Tesla’s solar and energy storage business raises $ 810 million, finally beating cost of revenue – TechCrunch

Tesla’s main source of income comes from the sale of its electric vehicles, but its latest quarterly earnings report showed growth in its solar and energy storage business.

The demand outlook will be even more optimistic for the division if the company can access enough chips for its energy storage products, according to Tesla CEO Elon Musk.

Tesla monday reported $ 801 million in revenue from its power generation and storage business, which includes three main products: solar, its Powerwall storage device for homes and businesses, and its Megapack utility storage unit, but that’s only part of it. the almost $ 12 billion in total revenue. Small as it is, the division is selling more solar and energy storage. This division’s revenue grew 62% from the prior quarter and more than 116% from the same quarter in 2020. Tesla does not separate revenue from energy storage and solar energy.

More importantly, the cost of revenue for its solar energy and energy storage business was $ 781 million, which means that, for the first time, the total cost of producing and distributing these energy storage products was lower. than the income it generated. That’s good news.

Unsurprisingly, the total deployments also increased. Tesla installed 1,274 megawatt-hours of energy storage in the second quarter of 2021, a 205% increase over the same period last year. Similarly, the amount of solar power deployed in the second quarter of this year was 85 MWh, 214% more than in the second quarter of 2020. As a side note: the total energy storage and solar energy deployments of Tesla were essentially flat when comparing figures for the second quarter of 2019 and the second quarter of 2020, likely due to the general disruption of business activities due to the pandemic.

The important nugget is income growth. In 2019, Tesla reported $ 369 million in solar and storage revenue. Revenue stagnated in the second quarter of 2020, with $ 370 million from that business. This quarter was more than double what Tesla brought in during the same quarters of 2019 and 2020.

What changed? In addition to COVID-19, Tesla notes that several Megapack projects are online and increasingly popular in their combined solar and Powerwall product. (Tesla no longer allows customers to order Powerwall without a solar installation.) According to a configurator on the Tesla website, a Megapack costs roughly $ 1.2 million before tax. In some states, Tesla says the first deliveries will be in 2023.

However, Tesla’s energy storage business is facing headwinds. Musk said demand for both Megapack and Powerwall exceeds supply, and the backlog of orders is growing. The company cannot meet that demand due to a global chip shortage, he said.

Tesla uses the same chips in its Powerwall as it does in its vehicles, and Musk said vehicles are the priority while supplies are low.
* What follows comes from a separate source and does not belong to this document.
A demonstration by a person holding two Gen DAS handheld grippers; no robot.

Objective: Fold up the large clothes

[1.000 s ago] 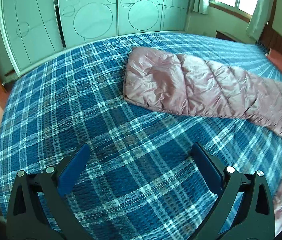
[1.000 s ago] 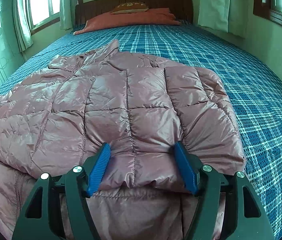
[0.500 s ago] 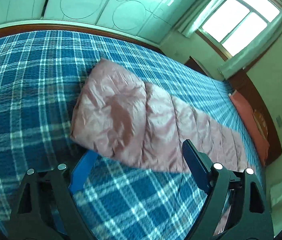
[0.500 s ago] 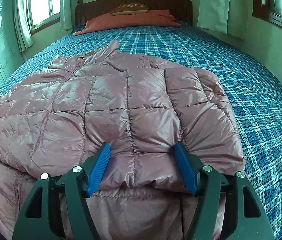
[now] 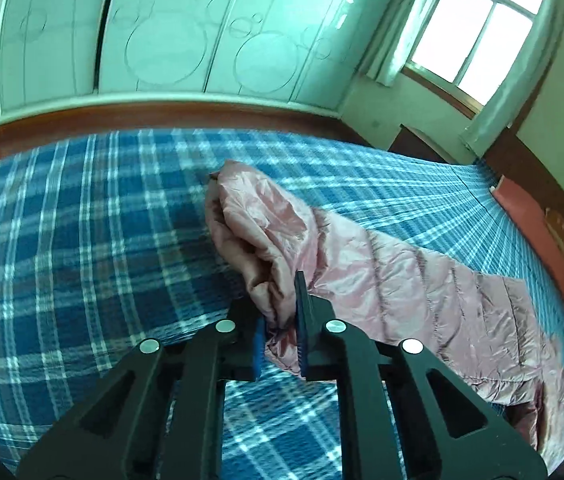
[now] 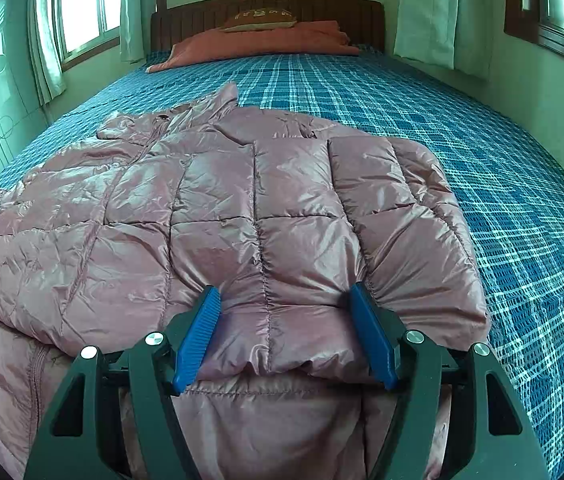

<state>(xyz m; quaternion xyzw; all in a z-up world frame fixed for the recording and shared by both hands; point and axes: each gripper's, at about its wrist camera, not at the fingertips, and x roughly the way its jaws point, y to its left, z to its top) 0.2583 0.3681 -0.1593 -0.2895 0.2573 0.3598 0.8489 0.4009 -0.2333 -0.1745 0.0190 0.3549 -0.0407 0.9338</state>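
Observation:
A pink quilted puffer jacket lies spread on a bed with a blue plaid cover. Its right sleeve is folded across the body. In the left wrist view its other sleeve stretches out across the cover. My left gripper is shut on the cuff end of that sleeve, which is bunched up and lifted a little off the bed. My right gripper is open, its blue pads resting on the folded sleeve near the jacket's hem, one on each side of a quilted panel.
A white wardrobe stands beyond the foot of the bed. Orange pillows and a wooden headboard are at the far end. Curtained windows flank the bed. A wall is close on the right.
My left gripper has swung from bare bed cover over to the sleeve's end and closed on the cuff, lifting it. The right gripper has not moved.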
“As that significant shortage is alleviated, then we can massively increase Powerwall production,” Musk said during an earnings call. “I think we have a chance of reaching an annualized rate of one million Powerwall units next year, maybe on the order of 20,000 per week. Again it depends on the supply of cells and semiconductors. … As the world transitions to sustainable energy production, solar and wind power are intermittent and by their nature really need battery packs to provide a constant flow of electricity. And when you look at all the utilities in the world, it comes down to a lot of backup batteries that are needed. “

Musk said that in the long term, Tesla and other suppliers would need to produce between 1,000 and 2,000 gigawatt-hours per year to keep up with energy storage demands. Musk said the company has asked its cell suppliers to double their supply by 2022, a goal Musk warned would hinge on supply chain problems. The company’s current strategy is to bypass the supply of cells and direct it towards its energy storage products, but as in the case of chip shortages, vehicle production would be prioritized, according to Musk.

Battery cell plans

While much of the discussion on battery cells centered on its 4680 cell that is in development, Musk also touched on Tesla’s intentions to power some of its products with cheaper lithium-iron-phosphate batteries ( LFP). Specifically, he said there is a good chance that all stationary storage will move to iron-based batteries and away from nickel-manganese-cobalt (NMC) and nickel-cobalt-aluminum batteries.

“I think we’ll probably see a change, my guess is probably two-thirds iron, one-third nickel,” Musk said of Tesla’s plans. “And this is really good because there is a lot of iron in the world, an incredible amount of iron. But there is a lot less nickel and a lot less cobalt. “

A third of the batteries that will remain nickel will be used for its longer-range electric vehicles. All of its other EVs would also move to LFP batteries, which is already the case in its China-assembled vehicles.